Figure 4. EXPEL extruded fluid contains high quality tumor DNA (tDNA) that is exploitable for genetic profiling

(A) Left panel, equivalent yield of tDNA was obtained from FFPE sections and matched EXPEL fluids of CRC primary lesions (n=10) and CRC-liver metastatic lesions (n=10). The quality of the DNA was assessed on the same extracts. The ratios of long 129bp (middle panel) and 305bp (right panel) to short amplified fragments (41bp) indicated that EXPEL tDNA presented with significantly higher amounts of long fragments in comparison with the FFPE tDNA. Dot plots show the mean ± SEM. Statistical significance was calculated using Wilcoxon paired test (^* p<0.05, ^** p<0.01 and ^*** p<0.001). (B) PCR microsatellite instability (MSI) analysis at 5 loci (NR-27, NR-21, NR- 24, BAT-25 and BAT-26) of a representative CRC primary tumor shows similar electropherograms for both FFPE and EXPEL tDNA extracts (left panel). Right panel summarizes MSI analysis results obtained for a subset of 11 tumor samples.

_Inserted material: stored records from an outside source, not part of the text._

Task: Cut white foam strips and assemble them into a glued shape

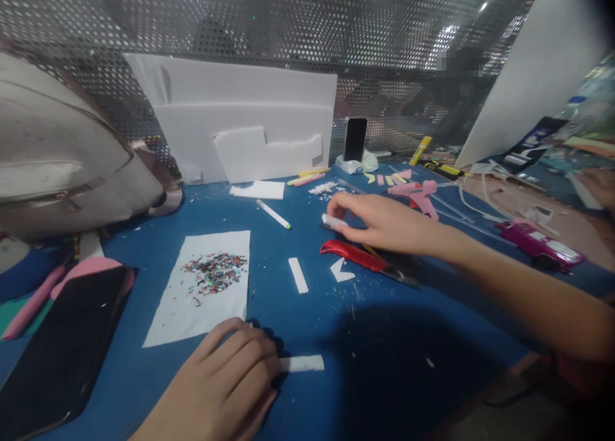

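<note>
The right hand (384,223) reaches out over the blue table (384,364), its fingers curled loosely around a small white stick (335,221) that pokes out to the left past the fingertips. Directly under that hand lies a red cutter (358,256), glossy plastic with a dark blade end, and touching it a white foam chip (341,272) cut to an angular, arrow-like shape. A little to the left sits a narrow foam strip (298,275), flat and rectangular.

The left hand (225,383) rests near the table's front edge, knuckles up and fingers bent into a loose fist, pressing down on one end of a white foam bar (302,363), which sticks out to the right of the fingers. Just above this hand is a sheet of white paper (202,287) carrying a scatter of tiny multicoloured shreds (214,271).

Further back, a white marker (273,214) with a green tip lies at a slant, and a large foam board (240,127), matte and notched, leans against perforated metal mesh (288,31). A pink glue gun (419,196) lies behind the right hand.
</note>
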A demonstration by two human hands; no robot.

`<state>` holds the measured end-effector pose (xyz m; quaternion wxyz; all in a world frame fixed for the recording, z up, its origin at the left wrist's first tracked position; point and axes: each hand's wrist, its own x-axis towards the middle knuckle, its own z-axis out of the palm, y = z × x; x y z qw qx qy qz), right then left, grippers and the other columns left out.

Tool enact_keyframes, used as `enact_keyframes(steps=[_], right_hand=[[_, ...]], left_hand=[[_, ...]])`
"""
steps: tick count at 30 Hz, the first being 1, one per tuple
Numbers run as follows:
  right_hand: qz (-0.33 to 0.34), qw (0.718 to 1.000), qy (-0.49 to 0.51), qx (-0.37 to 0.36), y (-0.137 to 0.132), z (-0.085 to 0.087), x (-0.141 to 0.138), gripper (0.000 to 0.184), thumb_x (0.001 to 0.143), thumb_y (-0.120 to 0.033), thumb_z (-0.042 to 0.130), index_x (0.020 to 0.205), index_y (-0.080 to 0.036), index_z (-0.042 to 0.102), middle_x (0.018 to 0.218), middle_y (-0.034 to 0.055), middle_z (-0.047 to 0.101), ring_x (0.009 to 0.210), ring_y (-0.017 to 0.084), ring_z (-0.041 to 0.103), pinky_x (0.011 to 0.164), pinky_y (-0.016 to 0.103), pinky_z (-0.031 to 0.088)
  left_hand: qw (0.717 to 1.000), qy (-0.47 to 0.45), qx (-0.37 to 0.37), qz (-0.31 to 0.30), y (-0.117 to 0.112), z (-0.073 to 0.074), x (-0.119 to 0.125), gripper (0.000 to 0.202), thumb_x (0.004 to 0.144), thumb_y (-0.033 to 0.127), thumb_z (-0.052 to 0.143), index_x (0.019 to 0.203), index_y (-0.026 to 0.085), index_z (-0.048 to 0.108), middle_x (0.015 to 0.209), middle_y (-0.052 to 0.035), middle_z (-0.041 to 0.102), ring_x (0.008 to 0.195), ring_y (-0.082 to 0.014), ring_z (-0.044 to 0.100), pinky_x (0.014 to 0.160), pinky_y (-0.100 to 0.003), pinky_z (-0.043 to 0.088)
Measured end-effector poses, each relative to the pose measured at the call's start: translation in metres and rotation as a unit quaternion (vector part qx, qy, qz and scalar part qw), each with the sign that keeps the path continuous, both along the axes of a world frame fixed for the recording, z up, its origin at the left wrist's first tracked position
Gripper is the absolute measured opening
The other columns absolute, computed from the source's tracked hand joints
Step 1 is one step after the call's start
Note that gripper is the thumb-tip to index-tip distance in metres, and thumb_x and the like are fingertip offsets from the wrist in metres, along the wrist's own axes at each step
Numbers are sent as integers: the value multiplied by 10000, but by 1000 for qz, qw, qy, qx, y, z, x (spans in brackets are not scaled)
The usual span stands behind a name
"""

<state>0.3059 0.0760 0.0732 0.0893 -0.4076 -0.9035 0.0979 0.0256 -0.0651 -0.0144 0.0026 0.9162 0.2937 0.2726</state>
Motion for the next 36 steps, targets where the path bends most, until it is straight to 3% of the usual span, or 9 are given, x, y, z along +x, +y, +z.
enact_keyframes(steps=[5,12,17,21,24,27,30,33,36], right_hand=[[-85,984,-94,125,42,-9,3,309,975,-213,346,1257,-158,460,1156,153,589,894,251,579,692,346,373],[-164,965,-121,163,94,-19,1,344,1009,-348,356,982,-155,640,933,152,628,841,266,566,677,365,361],[-180,957,-123,191,112,-25,4,261,966,-279,444,1067,-154,650,997,166,616,942,290,533,704,371,357],[-172,959,-120,189,116,-29,4,335,1000,-321,372,1109,-146,636,1016,168,587,933,282,522,705,361,361],[-162,964,-113,178,117,-32,6,341,996,-232,328,1177,-137,601,1036,167,567,867,255,537,713,358,367],[-154,969,-101,167,116,-35,8,389,948,-147,372,1312,-112,506,1127,201,529,866,268,560,717,365,382],[-141,975,-79,153,113,-34,6,443,943,-191,432,1375,-97,442,1193,225,504,944,310,570,760,387,409],[-91,987,-57,121,97,-24,-1,371,1001,-268,372,1324,-144,507,1194,179,556,1024,295,569,841,384,425],[9,997,-38,62,61,-9,-15,327,1037,-308,327,1225,-214,577,1173,83,629,1048,218,578,880,315,424]], left_hand=[[1000,0,-12,-1,-1,3,1,183,936,110,475,973,172,644,916,-8,688,879,-158,619,987,-324,395],[1000,-5,-13,-20,-1,2,0,180,914,93,481,973,158,639,923,-13,680,877,-160,608,976,-319,388],[1000,-14,-4,-14,-1,6,2,189,930,119,458,969,171,636,921,-13,686,875,-161,609,963,-315,397],[1000,14,-16,-17,-1,6,-2,189,919,102,475,986,169,639,934,-5,685,884,-158,617,981,-317,391],[1000,15,-10,-14,-1,6,-3,186,923,113,474,986,169,640,937,-5,685,885,-157,619,982,-318,396],[1000,15,-13,-12,-2,6,-2,186,918,113,480,993,168,641,947,-9,687,894,-163,618,989,-326,395],[1000,10,-14,-12,-1,6,-1,195,921,105,468,984,171,640,931,-6,684,886,-157,617,985,-318,394],[1000,9,-17,-12,0,7,0,188,917,101,477,979,167,642,925,-4,681,880,-156,615,991,-315,385],[1000,6,-14,0,0,5,1,185,920,108,480,973,171,646,931,3,684,881,-157,614,1008,-319,366]])
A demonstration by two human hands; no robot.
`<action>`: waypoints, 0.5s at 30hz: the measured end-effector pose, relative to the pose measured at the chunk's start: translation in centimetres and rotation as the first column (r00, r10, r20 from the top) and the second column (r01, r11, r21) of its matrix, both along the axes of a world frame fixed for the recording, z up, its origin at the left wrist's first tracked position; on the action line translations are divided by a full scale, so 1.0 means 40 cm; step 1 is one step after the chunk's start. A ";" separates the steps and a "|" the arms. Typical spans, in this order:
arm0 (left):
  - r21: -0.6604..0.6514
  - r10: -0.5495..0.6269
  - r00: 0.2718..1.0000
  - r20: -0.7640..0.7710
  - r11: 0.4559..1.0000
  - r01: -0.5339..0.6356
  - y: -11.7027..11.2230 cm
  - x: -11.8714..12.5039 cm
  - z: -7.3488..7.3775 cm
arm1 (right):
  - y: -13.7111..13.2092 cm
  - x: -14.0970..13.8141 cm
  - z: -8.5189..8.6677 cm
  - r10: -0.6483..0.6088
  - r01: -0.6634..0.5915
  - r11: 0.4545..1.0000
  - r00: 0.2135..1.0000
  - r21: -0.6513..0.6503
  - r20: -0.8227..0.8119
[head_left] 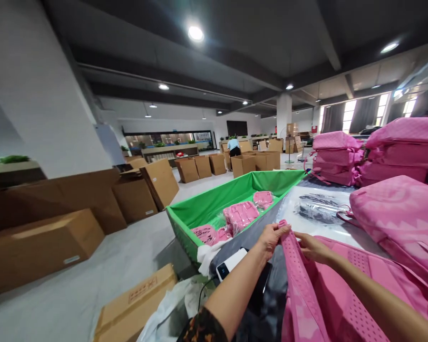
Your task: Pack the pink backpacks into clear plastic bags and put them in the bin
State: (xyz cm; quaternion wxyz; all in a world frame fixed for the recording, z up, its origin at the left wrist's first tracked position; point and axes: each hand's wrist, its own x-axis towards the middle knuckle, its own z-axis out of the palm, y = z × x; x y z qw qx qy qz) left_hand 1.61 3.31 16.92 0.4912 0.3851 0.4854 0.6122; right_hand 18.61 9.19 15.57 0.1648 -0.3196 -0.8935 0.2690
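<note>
A pink backpack (356,285) with dotted mesh panels lies on the table in front of me. My left hand (273,239) pinches the top end of its pink shoulder strap (296,270), lifting it upright. On the strap's other side, my right hand (312,247) has its fingers closed at the strap's edge, with the fingertips partly hidden. To the right rests another pink backpack (399,218). Beyond my hands lies a clear plastic bag (319,209) with black printing. Below my left forearm are a white device with a small display (231,263) and a cable.
A green-lined bin (189,213) beside the table holds several plastic-wrapped pink bags (240,216). Stacked pink backpacks (337,156) stand at the back right. Cardboard boxes (46,247) line the left floor, with a closed carton (139,301) nearby. Far off, a person (233,146) bends among open boxes.
</note>
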 end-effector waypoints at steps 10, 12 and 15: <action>0.219 -0.066 0.998 -0.003 0.974 0.065 -0.014 0.078 0.083 | -0.116 0.168 0.054 -0.133 0.138 0.985 0.990 0.101 -0.051; 0.201 -0.119 0.993 0.008 0.973 0.115 0.015 0.114 0.081 | -0.221 0.216 0.016 -0.061 0.059 0.998 0.996 -0.033 -0.064; 0.176 -0.200 0.980 0.015 0.965 0.194 0.053 0.182 0.071 | -0.384 0.266 -0.029 -0.030 -0.015 0.971 0.982 -0.237 -0.186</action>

The corresponding MMR status, based on routine IHC detection of MMR genes (MLH1, MSH2, MSH6, PMS2), is given. (C) Concordant KRAS mutational status (codon 12) detected using pyrosequencing on FFPE and EXPEL tDNAs isolated from CRC primary lesions and CRC-liver metastatic lesions. (D) Next-generation sequencing (NGS) technique used for the detection of 10 cancer related genetic alterations showed identical results on FFPE and EXPEL tDNAs isolated from CRC and CRC-LM lesions.

Figure 5. Metabolomic profile of EXPEL extruded fluids from CRC and CRC-LM

(A) Pearson correlation clustering of general metabolites quantified in the EXPEL extruded fluids from CRC (on the left, n=13) and CRC-LM (on the right, n=9). The individual values are relative quantification ratios of CRC and CRC-LM versus their normal colon and liver adjacent tissues. (B) Top 10 up- and down- modulated metabolites are shown for CRC (on the left) and CRC-LM (on the right) EXPEL extruded fluids. Error bars indicate standard error of means.